2009-11-02 Thread Jay Paroline

I'm running this by you guys to make sure we're not trying something
completely insane. ;)

We already rely on memcached quite heavily to minimize load on our DB
with stunning success, but as a music streaming service, we also serve
up lots and lots of 5-6MB files, and right now we don't have a
distributed cache of any kind, just lots and lots of really fast
disks. Due to the nature of our content, we have some files that are
insanely popular, and a lot of long tail content that gets played
infrequently. I don't remember the exact numbers, but I'd guesstimate
that the top 50GB of our many TB of files accounts for 40-60% of our
streams on any given day.

What I'd love to do is get those popular files served from memory,
which should alleviate load on the disks considerably.
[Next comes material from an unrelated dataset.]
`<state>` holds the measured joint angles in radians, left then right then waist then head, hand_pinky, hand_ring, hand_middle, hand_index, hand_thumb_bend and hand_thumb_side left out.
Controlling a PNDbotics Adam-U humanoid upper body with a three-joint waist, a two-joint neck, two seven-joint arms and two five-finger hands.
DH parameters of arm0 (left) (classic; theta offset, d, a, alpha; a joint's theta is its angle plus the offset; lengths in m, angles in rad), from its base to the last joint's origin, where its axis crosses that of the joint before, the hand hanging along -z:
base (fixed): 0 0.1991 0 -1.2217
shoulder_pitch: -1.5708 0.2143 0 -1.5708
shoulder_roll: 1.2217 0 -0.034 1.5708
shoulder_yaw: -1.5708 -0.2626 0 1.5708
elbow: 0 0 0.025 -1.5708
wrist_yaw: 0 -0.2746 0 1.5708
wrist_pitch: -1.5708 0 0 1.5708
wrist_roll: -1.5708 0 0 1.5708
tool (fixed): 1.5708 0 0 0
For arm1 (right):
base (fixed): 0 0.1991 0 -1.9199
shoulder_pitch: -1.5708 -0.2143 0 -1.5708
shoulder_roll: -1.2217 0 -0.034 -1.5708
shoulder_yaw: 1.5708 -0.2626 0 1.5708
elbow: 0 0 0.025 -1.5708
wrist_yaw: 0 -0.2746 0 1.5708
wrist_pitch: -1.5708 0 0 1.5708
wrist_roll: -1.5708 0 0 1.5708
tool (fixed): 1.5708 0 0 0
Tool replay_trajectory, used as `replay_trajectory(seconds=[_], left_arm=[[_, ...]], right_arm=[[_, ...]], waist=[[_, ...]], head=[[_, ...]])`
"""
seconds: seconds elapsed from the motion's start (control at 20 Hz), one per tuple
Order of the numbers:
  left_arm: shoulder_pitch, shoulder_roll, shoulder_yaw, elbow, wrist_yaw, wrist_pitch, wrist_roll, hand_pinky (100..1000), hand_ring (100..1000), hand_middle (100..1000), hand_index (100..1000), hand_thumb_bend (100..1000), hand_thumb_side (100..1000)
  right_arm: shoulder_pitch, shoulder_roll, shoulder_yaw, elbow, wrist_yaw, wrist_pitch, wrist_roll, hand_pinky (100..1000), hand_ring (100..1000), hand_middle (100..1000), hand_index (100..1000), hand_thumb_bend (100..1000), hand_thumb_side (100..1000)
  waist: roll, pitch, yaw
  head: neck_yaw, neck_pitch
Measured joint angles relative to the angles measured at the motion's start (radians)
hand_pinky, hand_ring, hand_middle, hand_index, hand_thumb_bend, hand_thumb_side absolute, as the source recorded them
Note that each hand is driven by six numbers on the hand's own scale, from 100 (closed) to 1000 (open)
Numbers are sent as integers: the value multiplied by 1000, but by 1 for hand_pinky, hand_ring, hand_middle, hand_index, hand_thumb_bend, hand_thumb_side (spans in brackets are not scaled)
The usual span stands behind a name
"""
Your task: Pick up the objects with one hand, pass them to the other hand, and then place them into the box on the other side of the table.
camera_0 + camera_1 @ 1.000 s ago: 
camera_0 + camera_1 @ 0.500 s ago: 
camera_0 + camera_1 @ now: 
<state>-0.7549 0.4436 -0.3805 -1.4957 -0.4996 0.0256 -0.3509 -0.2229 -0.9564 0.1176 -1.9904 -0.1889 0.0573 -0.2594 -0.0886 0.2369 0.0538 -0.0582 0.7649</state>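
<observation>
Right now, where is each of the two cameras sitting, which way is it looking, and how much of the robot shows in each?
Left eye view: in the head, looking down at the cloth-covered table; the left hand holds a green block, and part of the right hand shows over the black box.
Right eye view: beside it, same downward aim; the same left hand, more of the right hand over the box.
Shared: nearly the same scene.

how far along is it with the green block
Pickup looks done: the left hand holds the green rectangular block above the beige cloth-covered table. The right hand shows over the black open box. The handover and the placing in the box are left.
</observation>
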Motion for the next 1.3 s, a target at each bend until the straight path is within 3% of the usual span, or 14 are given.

Obviously the
file system cache does some of this already, but since it's not
distributed it uses the space a lot less efficiently than a
distributed cache would (say one popular file lives on 3 stream nodes,
it's going to be cached in memory 3 separate times instead of just
once).  We have multiple stream servers, obviously, and between them
we could probably scrounge up 50GB or more for memcached,
theoretically removing the disk load for all of the most popular
content.

My favorite memory cache is of course memcache, so I'm wondering if
this would be an appropriate use (with the slab size turned way up,
obviously). We're going to start doing some experiments with it, but
I'm wondering what the community thinks.

Thanks,

Jay


Re: Using memcached as a distributed file cache

2009-11-02 Thread Adam Lee
I'm guessing you might get better mileage out of using something written
more for this purpose, e.g. squid set up as a reverse proxy.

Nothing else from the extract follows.